I've been reading some of the hype around microformats in certain blogs with some amusement. I have been ignoring microformats but now I see that some of its proponents have started claiming that using XML on the Web is bad and instead HTML is the only markup language we'll ever need.

In her post Why generic XML on the Web is a bad idea Anne van Kesteren writes

Of course, using XML or even RDF serialized as XML you can describe your content much better and in far more detail, but there is no search engine out there that will understand you. For RDF there is a chance one day they will. Generic XML on the other hand will always fail to work. (Semantics will not be extracted.)

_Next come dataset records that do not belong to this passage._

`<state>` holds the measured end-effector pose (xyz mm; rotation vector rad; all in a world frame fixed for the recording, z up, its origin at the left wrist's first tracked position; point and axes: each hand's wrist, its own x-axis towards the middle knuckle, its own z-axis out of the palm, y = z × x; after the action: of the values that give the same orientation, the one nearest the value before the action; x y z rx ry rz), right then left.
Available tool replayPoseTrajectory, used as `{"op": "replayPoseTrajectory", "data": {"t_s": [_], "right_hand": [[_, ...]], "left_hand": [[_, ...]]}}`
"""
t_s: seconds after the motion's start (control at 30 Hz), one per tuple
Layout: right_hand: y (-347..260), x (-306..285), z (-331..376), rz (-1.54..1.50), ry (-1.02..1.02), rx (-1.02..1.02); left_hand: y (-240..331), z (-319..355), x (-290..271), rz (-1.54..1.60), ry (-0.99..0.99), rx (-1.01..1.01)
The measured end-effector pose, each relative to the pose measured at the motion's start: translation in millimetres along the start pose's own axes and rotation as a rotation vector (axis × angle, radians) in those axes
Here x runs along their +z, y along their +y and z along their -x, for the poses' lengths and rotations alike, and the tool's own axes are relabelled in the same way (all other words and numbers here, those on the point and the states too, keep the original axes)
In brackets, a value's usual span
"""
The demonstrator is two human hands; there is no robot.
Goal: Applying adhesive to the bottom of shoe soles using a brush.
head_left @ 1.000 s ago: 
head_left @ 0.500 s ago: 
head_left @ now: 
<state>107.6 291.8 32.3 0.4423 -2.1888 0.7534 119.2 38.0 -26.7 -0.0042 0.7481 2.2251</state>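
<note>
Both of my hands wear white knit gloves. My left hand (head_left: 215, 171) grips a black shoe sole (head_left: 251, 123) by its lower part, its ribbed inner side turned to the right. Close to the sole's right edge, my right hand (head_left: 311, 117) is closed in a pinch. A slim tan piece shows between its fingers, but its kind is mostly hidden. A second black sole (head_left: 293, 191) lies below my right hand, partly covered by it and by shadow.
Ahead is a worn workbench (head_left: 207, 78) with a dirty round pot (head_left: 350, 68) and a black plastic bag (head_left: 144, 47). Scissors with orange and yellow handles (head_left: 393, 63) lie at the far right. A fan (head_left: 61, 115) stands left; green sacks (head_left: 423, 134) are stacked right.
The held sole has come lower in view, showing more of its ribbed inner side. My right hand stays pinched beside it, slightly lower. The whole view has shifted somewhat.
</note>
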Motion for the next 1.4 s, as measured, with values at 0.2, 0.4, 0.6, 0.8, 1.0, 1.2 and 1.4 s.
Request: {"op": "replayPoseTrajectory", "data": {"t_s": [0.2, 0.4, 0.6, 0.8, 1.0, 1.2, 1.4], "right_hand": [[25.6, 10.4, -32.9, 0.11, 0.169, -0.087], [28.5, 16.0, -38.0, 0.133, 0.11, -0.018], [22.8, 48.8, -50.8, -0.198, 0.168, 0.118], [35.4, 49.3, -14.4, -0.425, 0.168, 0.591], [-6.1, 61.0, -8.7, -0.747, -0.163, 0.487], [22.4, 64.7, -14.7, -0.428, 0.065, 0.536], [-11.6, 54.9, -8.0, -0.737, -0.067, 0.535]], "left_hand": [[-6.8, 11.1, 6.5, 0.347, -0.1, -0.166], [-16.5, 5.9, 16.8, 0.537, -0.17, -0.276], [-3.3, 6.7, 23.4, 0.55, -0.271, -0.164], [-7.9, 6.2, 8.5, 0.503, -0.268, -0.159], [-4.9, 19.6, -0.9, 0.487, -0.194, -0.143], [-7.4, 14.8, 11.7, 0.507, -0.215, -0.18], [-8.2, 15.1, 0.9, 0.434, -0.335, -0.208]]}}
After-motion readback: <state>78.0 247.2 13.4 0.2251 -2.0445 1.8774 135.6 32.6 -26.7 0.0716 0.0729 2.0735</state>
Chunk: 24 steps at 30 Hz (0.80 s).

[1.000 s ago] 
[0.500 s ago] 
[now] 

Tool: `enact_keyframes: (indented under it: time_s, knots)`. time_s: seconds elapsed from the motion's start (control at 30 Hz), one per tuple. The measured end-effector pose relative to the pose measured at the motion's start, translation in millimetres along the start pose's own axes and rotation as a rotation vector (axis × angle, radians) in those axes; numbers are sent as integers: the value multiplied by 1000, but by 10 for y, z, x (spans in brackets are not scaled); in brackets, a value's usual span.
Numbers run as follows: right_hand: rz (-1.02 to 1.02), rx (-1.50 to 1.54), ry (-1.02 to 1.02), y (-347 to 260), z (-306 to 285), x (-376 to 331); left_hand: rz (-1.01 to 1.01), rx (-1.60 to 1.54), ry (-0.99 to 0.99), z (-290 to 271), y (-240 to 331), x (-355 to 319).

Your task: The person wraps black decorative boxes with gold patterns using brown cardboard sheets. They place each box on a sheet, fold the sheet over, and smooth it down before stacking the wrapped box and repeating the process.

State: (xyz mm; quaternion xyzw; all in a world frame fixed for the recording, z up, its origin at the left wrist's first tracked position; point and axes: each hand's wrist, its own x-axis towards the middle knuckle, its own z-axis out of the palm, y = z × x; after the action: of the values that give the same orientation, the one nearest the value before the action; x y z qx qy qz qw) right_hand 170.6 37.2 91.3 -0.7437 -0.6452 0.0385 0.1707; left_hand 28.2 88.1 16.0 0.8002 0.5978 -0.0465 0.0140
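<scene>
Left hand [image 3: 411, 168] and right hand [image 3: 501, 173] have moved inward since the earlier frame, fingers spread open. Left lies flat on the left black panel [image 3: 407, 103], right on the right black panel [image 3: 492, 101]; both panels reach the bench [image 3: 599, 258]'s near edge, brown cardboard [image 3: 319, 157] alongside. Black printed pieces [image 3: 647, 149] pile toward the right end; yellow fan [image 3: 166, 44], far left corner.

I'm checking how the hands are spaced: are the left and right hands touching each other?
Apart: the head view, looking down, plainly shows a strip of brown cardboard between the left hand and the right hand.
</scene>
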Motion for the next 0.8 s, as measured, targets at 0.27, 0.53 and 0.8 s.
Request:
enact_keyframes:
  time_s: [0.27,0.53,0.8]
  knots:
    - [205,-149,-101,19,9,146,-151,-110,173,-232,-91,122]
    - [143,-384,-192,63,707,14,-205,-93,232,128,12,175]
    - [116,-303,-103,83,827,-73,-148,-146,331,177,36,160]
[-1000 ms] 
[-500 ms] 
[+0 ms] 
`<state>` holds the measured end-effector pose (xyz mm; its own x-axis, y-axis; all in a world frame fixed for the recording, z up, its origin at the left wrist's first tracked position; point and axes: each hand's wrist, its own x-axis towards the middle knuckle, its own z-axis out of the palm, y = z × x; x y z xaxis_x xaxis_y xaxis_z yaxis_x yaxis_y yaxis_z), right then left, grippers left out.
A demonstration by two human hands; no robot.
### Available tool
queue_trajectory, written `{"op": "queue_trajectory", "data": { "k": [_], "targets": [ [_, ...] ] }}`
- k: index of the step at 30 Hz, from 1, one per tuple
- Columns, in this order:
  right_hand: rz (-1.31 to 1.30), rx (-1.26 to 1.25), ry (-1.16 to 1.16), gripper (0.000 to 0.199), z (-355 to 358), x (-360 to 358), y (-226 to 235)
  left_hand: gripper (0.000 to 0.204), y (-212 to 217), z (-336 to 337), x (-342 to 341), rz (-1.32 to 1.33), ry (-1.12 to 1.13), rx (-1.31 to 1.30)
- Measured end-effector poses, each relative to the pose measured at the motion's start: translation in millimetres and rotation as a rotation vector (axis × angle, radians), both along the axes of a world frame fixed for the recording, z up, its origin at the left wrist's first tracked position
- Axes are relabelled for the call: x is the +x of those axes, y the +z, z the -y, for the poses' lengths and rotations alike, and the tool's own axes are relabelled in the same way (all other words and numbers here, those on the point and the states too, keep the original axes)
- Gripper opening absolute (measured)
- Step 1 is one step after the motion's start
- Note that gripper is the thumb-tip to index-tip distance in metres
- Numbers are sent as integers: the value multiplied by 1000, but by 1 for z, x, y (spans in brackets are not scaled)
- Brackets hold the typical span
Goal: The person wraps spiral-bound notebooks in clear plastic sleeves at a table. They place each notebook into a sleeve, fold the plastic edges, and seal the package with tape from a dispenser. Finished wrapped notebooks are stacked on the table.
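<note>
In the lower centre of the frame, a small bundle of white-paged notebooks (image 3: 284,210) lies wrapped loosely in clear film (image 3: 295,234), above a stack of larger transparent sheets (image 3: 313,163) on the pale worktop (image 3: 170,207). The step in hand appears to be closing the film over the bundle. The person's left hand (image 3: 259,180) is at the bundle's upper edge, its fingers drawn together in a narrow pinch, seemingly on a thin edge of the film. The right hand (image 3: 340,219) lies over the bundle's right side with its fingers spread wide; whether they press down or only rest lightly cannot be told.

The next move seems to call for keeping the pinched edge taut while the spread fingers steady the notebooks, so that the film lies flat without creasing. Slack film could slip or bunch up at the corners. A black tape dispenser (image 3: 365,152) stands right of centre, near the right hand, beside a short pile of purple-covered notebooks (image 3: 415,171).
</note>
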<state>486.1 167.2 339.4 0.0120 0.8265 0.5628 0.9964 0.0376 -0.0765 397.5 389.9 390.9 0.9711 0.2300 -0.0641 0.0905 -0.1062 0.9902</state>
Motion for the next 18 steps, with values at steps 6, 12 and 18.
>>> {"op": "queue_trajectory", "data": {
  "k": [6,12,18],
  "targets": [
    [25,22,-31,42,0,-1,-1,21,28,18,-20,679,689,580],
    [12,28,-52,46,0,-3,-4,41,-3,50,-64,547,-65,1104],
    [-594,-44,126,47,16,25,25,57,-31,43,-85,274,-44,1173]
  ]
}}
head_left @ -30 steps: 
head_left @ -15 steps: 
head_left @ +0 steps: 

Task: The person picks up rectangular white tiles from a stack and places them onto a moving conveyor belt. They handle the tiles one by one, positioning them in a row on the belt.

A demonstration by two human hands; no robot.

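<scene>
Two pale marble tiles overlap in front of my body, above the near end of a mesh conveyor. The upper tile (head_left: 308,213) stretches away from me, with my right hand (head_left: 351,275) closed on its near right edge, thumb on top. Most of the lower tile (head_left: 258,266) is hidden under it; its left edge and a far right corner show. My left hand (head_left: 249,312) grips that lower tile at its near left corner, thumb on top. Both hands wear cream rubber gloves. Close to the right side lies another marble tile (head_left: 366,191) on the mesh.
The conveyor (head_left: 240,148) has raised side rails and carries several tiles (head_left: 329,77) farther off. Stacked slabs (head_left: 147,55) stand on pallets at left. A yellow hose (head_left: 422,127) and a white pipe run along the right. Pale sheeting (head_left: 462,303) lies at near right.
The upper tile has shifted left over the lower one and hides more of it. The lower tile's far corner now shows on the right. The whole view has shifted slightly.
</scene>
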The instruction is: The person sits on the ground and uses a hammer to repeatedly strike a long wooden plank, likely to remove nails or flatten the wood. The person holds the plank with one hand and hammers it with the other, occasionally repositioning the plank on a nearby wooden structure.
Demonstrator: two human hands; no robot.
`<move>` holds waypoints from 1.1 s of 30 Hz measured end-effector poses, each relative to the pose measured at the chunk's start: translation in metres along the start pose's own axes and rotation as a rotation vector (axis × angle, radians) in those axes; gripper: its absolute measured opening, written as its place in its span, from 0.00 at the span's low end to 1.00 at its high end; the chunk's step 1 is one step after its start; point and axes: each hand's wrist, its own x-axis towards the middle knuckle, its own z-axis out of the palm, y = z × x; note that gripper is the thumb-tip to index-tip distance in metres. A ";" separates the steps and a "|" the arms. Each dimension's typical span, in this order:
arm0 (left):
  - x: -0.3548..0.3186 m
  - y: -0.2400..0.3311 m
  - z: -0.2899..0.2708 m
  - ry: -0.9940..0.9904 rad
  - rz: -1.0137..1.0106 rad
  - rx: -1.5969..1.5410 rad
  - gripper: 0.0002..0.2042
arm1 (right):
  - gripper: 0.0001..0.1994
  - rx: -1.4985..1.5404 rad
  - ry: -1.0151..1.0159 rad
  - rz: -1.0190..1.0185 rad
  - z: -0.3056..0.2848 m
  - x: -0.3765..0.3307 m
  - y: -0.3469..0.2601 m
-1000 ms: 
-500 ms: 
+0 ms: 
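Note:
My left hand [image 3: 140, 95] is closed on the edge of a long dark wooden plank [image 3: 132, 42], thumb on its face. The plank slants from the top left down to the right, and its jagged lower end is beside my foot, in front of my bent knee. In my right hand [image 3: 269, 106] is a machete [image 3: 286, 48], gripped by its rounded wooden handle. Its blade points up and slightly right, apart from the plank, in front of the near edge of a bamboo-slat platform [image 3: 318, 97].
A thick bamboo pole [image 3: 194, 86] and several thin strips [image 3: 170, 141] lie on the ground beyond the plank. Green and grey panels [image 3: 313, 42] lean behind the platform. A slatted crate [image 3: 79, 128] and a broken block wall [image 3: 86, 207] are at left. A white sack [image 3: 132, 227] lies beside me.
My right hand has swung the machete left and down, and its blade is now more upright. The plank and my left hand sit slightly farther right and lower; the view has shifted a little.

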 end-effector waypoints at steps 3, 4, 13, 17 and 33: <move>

An example that shows the difference more clearly:

<em>Look at me when I talk to you!</em>

… and:

<angry>Look at me when I talk to you!</angry>

The latter element describes the content probably more accurately, but on ‘the web’ it means close to nothing. Because on the web it’s not humans who come by and try to parse the text, they already know how to read something correctly. No, software comes along and tries to make something meaningful of the above. As the latter is in a namespace no software will know and the latter is also not specified somewhere in a specification it will be ignored. The former however has been here since the beginning of HTML — even before it’s often wrongly considered presentational equivalent I — and will be recognized by software.

This post in itself isn't that bad, if anything it is just somewhat misguided. However Tantek Celik followed it up with his post Avoiding plain XML and presentational markup which boggled my mind. Tantek wrote

The marketing message of XML has been for people to develop their own tags to express whatever they wanted, rather than being stuck with the limited predefined tag set in HTML. This approach has often been labeled "plain XML" or "generic XML" or "SGML, but easier, better, and designed just for the Web".

The problem with this approach is that while having the freedom to make up all your own tags and attributes sounds like a huge improvement over the (mostly perceived) limits of HTML, making up your own XML has numerous problems, both for the author, and for users / readers, especially when sharing with others (e.g. anything you publish on the Web) is important.

This post by no means contains a complete set of arguments against plain/generic XML and presentational markup, nor are the arguments presented as definitive proofs. Mostly I wanted to share a bunch of reinforcing resources in one place. Readers are encouraged to improve upon the arguments made here.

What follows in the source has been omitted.